HOW TO COMPLETE THIS TASK:
Print, word for word, the opening line of the data below and every line after it through the line that contains "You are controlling", but not the pictures.

EXERCISE DATA:
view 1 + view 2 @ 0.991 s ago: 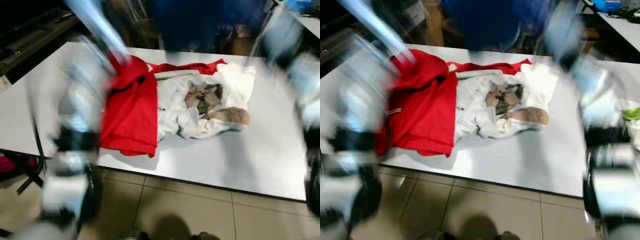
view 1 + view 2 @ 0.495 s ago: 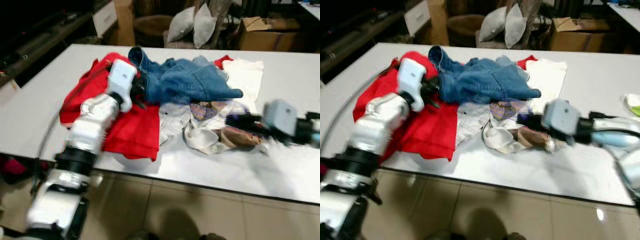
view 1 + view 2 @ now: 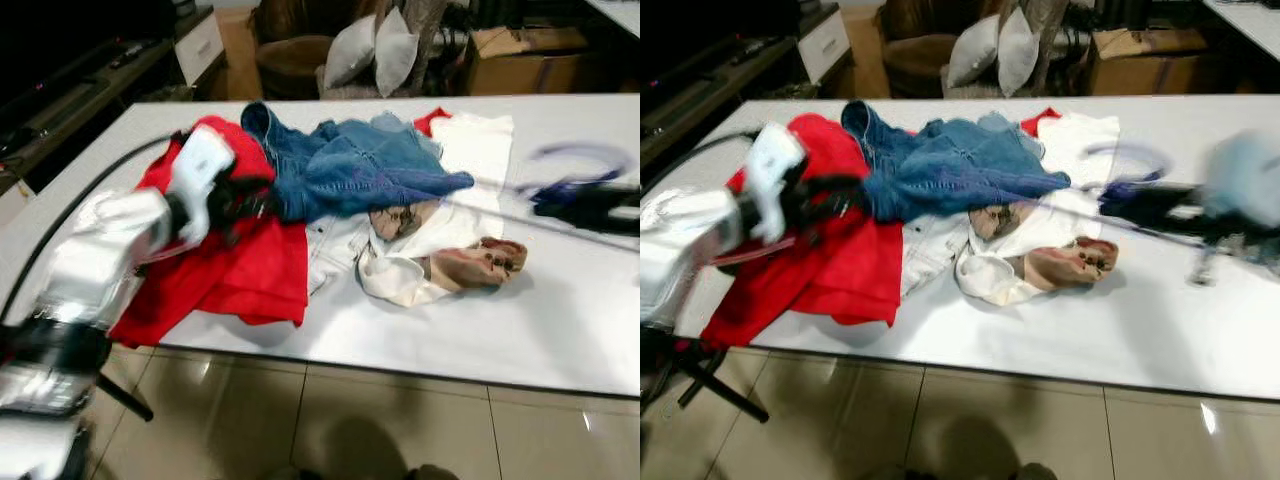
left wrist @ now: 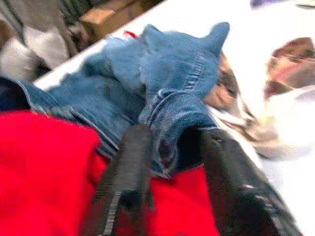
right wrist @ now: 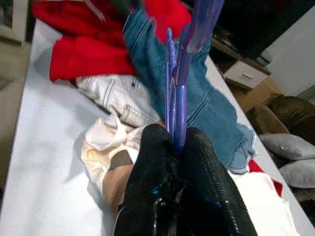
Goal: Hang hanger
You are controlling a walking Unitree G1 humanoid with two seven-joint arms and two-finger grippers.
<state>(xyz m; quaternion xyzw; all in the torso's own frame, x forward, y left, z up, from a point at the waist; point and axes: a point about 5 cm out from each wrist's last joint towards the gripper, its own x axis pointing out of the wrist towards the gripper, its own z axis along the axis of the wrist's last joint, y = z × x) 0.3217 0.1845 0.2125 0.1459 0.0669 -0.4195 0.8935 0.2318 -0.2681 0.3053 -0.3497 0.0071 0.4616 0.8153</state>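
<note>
Purple plastic hanger (image 5: 175, 93) clamped between the two black fingertips of the right gripper (image 5: 178, 142), fingers pressed tight on its stem. Seen from the head, held out over the white table (image 3: 500, 330) at about 3 o'clock of the clothes pile, blurred, hook loop (image 3: 580, 157) at 12 o'clock of the gripper body.

Blue denim jeans (image 3: 350, 165) heaped at the pile's 12 o'clock, lying across a red garment (image 3: 240, 270) that spreads toward 9 o'clock and hangs slightly over the near table edge. White garment (image 3: 470, 150) at 1 o'clock of the pile, with a second white piece with stitched seams (image 5: 115, 96) under the denim. Tan, mottled cloth (image 3: 475, 265) at 4 o'clock, bunched against a cream fold.

Left gripper (image 4: 170, 162) set on the jeans at the pile's 9 o'clock, fingers spread moderately wide with a fold of denim hem between them (contact with either pad not clear, so no firm grip to report). Silver left forearm (image 3: 110, 245) stretched over the red garment, a black cable arcing beside it.

Grey cushions (image 3: 375, 50) and a cardboard box (image 3: 520, 55) beyond the table's far edge at 12 o'clock; tiled floor (image 3: 300, 420) at 6 o'clock.
</note>
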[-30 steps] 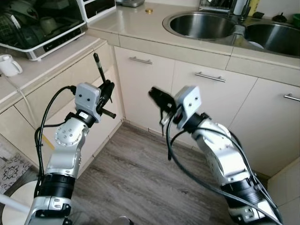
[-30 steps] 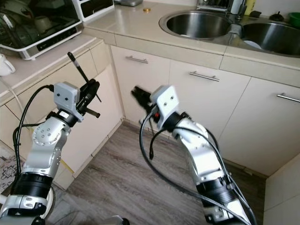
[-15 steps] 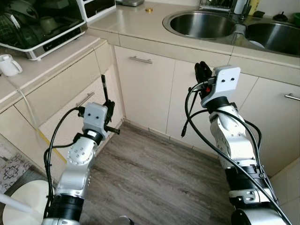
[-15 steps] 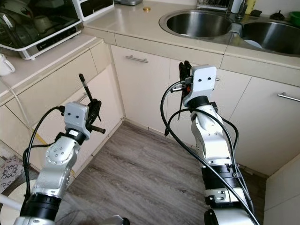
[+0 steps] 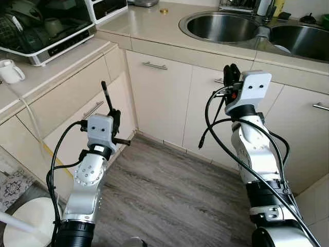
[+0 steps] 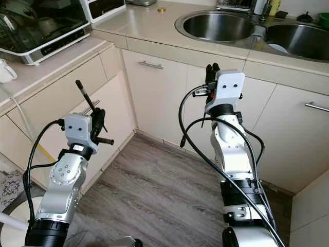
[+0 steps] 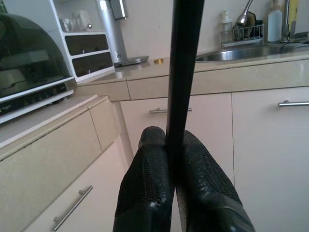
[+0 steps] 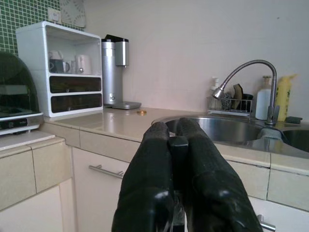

REPLY:
view 1 + view 2 @ 0.991 s ago: 
view 1 + view 2 @ 0.495 s ago: 
view 1 + view 2 @ now: 
left wrist @ now: 
right wrist @ now: 
Goal: Hang hanger
You are controlling a walking Unitree G1 humanoid with two seven-joint arms and two-finger grippers.

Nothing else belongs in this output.